Lake = Lake_input.copy()

print(Lake.info())
<class 'pandas.core.frame.DataFrame'>
RangeIndex: 6603 entries, 0 to 6602
Data columns (total 9 columns):
# Column Non-Null Count Dtype
--- ------ -------------- -----
0 Date 6603 non-null object
1 Rainfall_S_Piero 6026 non-null float64
2 Rainfall_Mangona 6026 non-null float64
3 Rainfall_S_Agata 6026 non-null float64
4 Rainfall_Cavallina 6026 non-null float64
5 Rainfall_Le_Croci 6026 non-null float64
6 Temperature_Le_Croci 6025 non-null float64
7 Lake_Level 6603 non-null float64
8 Flow_Rate 6582 non-null float64
dtypes: float64(8), object(1)
memory usage: 464.4+ KB
None

Time series

For each subplot, the title indicates the corresponding feature name and the y-label indicates the unit of measurement. The plots show the overall trend and seasonality of each feature over time, as well as any irregular patterns or outliers.

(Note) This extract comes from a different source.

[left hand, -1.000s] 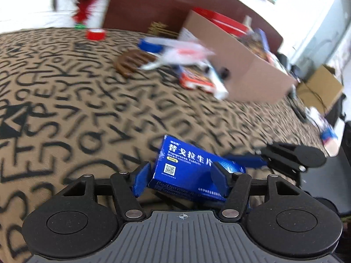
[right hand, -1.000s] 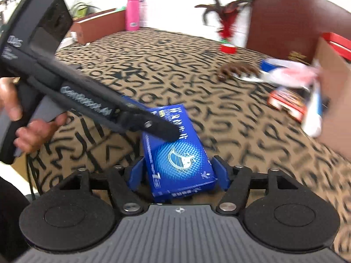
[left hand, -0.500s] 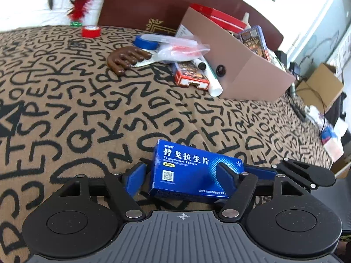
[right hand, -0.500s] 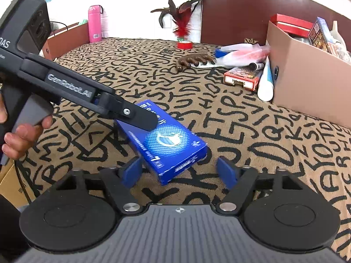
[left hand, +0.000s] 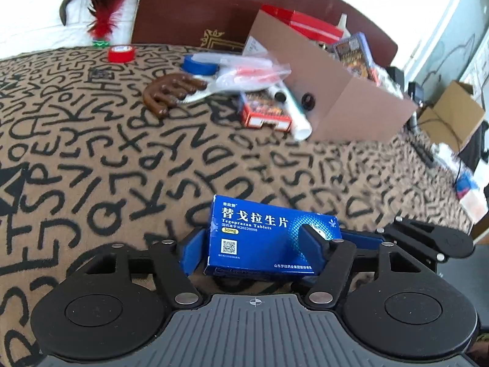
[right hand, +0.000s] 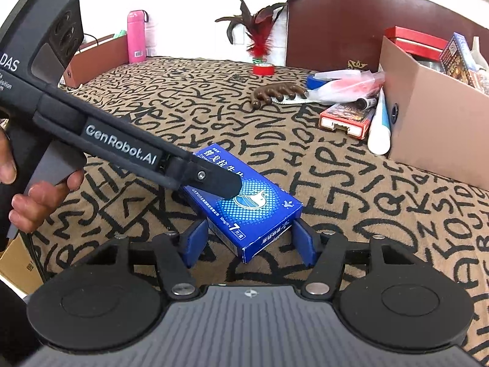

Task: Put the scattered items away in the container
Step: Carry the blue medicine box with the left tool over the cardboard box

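Note:
A blue medicine box (left hand: 269, 235) lies on the letter-patterned cloth, also in the right wrist view (right hand: 244, 202). My left gripper (left hand: 253, 244) has its fingers on either side of the box, close against it. My right gripper (right hand: 249, 240) is open around the box's near end, fingers apart from it. The left gripper's body (right hand: 122, 150) reaches over the box in the right wrist view. The cardboard box container (left hand: 330, 98) stands at the far right, also in the right wrist view (right hand: 434, 116), with several items inside.
Beside the container lie a red card box (left hand: 262, 113), a white tube (left hand: 296, 116), a plastic bag (left hand: 253, 73), a brown comb (left hand: 171, 91), blue tape (left hand: 198, 64) and red tape (left hand: 120, 53). A feather shuttlecock (left hand: 101, 24) and dark headboard (left hand: 189, 6) stand behind.
The right gripper opened wide half a second ago and has since narrowed around the box's end. The left gripper stays at the box, which now lies flatter.

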`<action>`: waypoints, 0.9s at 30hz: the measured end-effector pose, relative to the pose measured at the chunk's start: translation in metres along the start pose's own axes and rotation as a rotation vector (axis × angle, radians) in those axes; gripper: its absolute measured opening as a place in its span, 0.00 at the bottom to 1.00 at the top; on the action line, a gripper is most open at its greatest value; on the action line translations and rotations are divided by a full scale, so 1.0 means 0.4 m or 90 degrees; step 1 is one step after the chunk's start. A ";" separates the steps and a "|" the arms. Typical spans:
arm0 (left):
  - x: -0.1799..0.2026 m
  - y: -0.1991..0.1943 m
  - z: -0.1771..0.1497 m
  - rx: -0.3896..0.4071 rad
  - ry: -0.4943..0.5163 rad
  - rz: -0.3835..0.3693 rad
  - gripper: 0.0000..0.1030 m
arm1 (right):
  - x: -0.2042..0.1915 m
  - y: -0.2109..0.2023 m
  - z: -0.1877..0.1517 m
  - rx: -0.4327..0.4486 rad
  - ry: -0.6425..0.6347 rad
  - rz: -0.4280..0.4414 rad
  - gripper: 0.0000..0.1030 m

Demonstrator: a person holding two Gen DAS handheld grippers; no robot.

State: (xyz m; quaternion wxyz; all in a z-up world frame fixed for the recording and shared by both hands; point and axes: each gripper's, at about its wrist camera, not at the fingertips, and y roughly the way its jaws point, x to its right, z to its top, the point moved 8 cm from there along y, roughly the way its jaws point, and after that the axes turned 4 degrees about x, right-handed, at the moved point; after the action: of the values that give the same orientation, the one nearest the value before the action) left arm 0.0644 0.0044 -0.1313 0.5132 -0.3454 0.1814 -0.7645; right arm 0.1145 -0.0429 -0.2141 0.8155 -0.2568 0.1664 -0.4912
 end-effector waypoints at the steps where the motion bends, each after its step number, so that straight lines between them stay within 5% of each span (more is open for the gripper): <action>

The visualization can provide insights into the characteristics of each feature, such as the periodicity and seasonality of the ‘Lake_Level’ feature, the sharp decrease in ‘Flow_Rate_Mangona’ around 2011, and the increasing trend in ‘Rainfall_S_Piero’ and ‘Rainfall_Mangona’ after 2017. This information can be useful in understanding the behavior of the dataset and selecting appropriate models for time series forecasting.

Lake Bilancino

ARIMA Model Analysis

The basic idea of the ARIMA model is to regard the data sequence formed by the forecast object over time as a random sequence and use a certain mathematical model to approximate this sequence. This model, once identified, can predict future values from the past and present values of the time series. Modern statistical methods and econometric models have been able to help companies predict the future to some extent.

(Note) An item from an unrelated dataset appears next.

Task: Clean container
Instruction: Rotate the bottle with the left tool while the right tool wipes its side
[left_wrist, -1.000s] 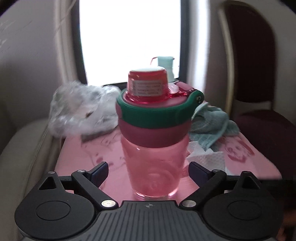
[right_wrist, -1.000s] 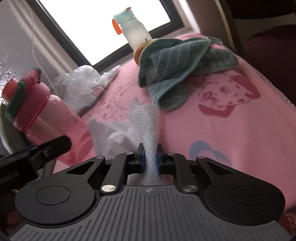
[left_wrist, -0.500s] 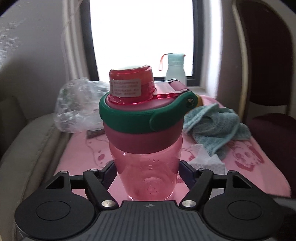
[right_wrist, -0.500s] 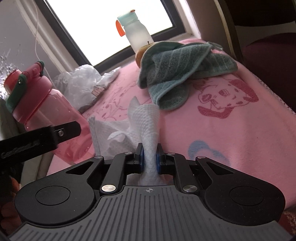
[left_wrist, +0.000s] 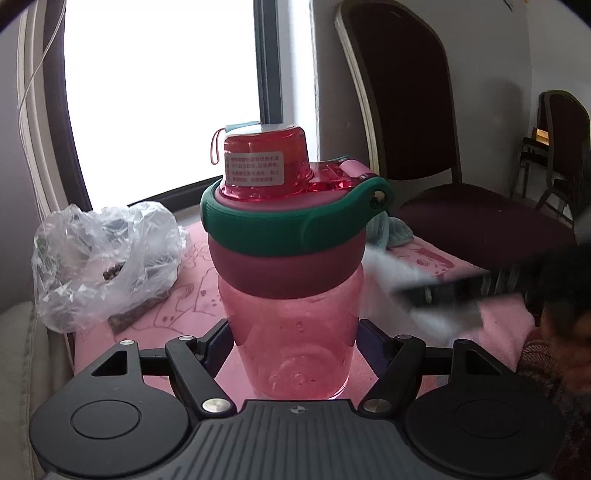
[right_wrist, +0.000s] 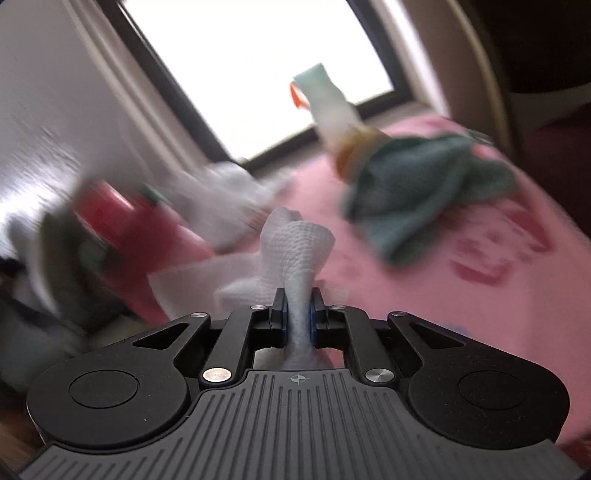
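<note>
Jaws of left gripper (left_wrist: 293, 341) tight on translucent pink bottle (left_wrist: 291, 295); right gripper (right_wrist: 298, 319) pinching embossed paper towel (right_wrist: 295, 243).

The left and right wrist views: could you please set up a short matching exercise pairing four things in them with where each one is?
Things:
1. pink water bottle
2. white paper towel
3. clear plastic bag
4. teal cloth

Places:
A. lying on the pink tablecloth by the frosted bottle
B. pinched in the right gripper
C. on the table's left edge, near the window
D. held by its lower body in the left gripper

Pairs: 1-D, 2-B, 3-C, 4-A
</note>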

The basic steps of model building are as follows:

  1. Obtain the time series data of the observed system.
  2. Plot the data and determine whether it is a stationary time series. For non-stationary time series, perform a differencing operation to convert it into a stationary time series. If it is already stationary, proceed to the next step.
  3. Obtain the autocorrelation coefficient ACF and partial autocorrelation coefficient PACF for the stationary time series. Analyze the ACF and PACF plots to determine the best values for the autoregressive parameter p and the moving average parameter q.
  4. Using the values of d, p, and q, construct the ARIMA model. Check the model by examining its residual plots to ensure it is consistent with the characteristics of the observed data. If not, go back to step 3 and adjust the values of p and q accordingly.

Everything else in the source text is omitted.